表題番号:2012B-134 日付:2013/04/07
研究課題アミノ酸リガーゼの立体構造解析とオリゴペプチド合成法の開発
研究者所属(当時) 資格 氏名
(代表者) 理工学術院 教授 木野 邦器
研究成果概要
近年、ペプチドの持つ有用な物性や機能性に着目した開発研究が医薬品・食品・化粧品などの様々な分野で展開されている。我々はこれまで、微生物由来酵素であるL-アミノ酸リガーゼ(Lal)を利用したペプチド合成研究を展開してきた。Lalは保護基を持たない遊離のアミノ酸を基質としてATPの加水分解反応と共役してペプチドを生成するため、発酵法などの環境負荷低減型合成プロセスへの応用展開が可能であり、物質生産において非常に優位性の高い酵素であると言える。他の研究グループの成果も含めると、様々な微生物から約20種類のLalが取得されているが、結晶構造を解くことに成功しているLalは、現在までに2例のみである。そのため各酵素に特有な基質特異性や合成されるペプチド鎖長を制御する機構を解明するためには、さらなる立体構造情報の取得が不可欠である。本研究では、複数種類のLal立体構造を明らかとし、これらの情報からLalの構造と機能との相関を考察することで上記課題を解決することを目的とした。
1.1.Bacillus subtilis NBRC3134由来RizAの結晶構造解析
構造解析の研究対象として、Bacillus subtilis由来のRizAおよびRizBと命名した2種類のLalを選択した。両酵素ともB. subtilisにおいてRhizocticinと呼ばれるペプチド性抗生物質の合成に関わる酵素であり、RizAはアルギニン(Arg)をN末端に配したジペプチドを特異的に合成し、一方でRizBはバリン(Val)やロイシン(Leu)などの分岐鎖アミノ酸を中心としてオリゴペプチドを合成するLalである。RizAに関しては、これまでにネイティブ酵素の単結晶から2.0Åの良好なX線回折像を得ることに成功しており、さらには多波長異常分散法による位相決定を目的としてSe-Met置換型RizAの精製工程の確立ならびに単結晶の取得にも成功している。そこで、取得したSe-Met置換型RizAの単結晶を大型放射光施設Photon factory(つくば)にてX線解析試験を行った。その結果、最大解像度2.8Åの反射を得ることに成功し、先のネイティブ酵素のデータと併せて解析することで位相の決定ならびに構造計算からRizA立体構造を解くことに成功した。

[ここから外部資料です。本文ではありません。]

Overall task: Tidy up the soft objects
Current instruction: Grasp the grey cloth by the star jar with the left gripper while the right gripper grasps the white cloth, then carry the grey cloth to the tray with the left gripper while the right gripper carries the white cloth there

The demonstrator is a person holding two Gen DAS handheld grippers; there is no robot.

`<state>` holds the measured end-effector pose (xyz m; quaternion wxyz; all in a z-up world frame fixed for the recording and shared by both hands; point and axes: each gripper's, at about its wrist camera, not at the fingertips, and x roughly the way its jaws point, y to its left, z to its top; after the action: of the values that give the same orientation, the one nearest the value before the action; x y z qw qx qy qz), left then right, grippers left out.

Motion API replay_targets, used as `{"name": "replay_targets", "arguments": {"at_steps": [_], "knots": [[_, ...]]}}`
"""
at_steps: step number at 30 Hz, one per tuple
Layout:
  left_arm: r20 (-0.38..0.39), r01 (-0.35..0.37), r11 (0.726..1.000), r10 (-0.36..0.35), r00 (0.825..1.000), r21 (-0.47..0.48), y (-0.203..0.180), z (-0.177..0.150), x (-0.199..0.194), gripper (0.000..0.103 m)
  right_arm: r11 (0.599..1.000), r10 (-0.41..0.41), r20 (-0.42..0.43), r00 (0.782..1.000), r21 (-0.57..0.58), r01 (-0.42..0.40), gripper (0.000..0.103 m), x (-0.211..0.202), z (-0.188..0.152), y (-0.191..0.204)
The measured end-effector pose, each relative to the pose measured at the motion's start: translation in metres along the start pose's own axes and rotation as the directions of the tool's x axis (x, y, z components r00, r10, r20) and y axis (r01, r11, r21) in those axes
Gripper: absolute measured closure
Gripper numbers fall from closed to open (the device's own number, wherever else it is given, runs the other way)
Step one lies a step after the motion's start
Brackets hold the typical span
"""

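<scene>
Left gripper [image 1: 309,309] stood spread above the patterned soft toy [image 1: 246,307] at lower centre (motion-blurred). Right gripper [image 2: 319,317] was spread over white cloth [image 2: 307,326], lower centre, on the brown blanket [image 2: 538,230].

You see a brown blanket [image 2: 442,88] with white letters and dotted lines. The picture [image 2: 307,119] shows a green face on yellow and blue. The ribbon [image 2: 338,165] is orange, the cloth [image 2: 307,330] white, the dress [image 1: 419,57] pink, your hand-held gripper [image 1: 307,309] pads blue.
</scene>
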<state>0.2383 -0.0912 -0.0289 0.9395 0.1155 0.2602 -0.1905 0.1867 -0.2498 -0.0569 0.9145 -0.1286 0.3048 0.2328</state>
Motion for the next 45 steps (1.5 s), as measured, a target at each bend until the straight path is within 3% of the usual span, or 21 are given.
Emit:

RizAの全体的な構造は既に取得されている2種類のLal(YwfE:PDB ID 3VMM, BL00235:PDB ID 3VOT)の立体構造と類似しており、構造を重ね合わせた結果では、特に活性中心付近での重なりが良好であった。また、活性中心においてはRizAのN末端基質Argに対する基質特異性を決定する因子として、適切な位置に酸性アミノ酸が位置することを確認した。したがって、これらの間に電荷による相互作用が働くことで塩基性アミノ酸Argが強く認識されている可能性が示唆された。一方、RizAのC末端側のアミノ酸基質に対する特異性は低く、様々なアミノ酸が取り込まれることが確認されている。RizA構造において、C末端のアミノ酸が配すると推定される基質ポケットが空間的に広くなっており、側鎖の小さなアミノ酸から大きなアミノ酸まで許容されることが示唆された。
1.2.B.subtilis NBRC3134由来RizBの結晶構造解析
RizBに対してはこれまでにネイティブ酵素の精製工程を確立している。そこで精製RizBの結晶化スクリーニングを実施した。しかしながら、種々の条件を検討したが単結晶を得ることはできなかったことから、検討対象を変更し、RizBと同様の活性を示すBacillus licheniformis NBRC12200由来BL02410(一次配列相同性:約60%)について検討を行うこととした。晶析条件を見直したところ、期待通り単結晶を取得することに成功した。続いて行ったX線回折試験では、最大解像度3.0Åの反射を得ることに成功した。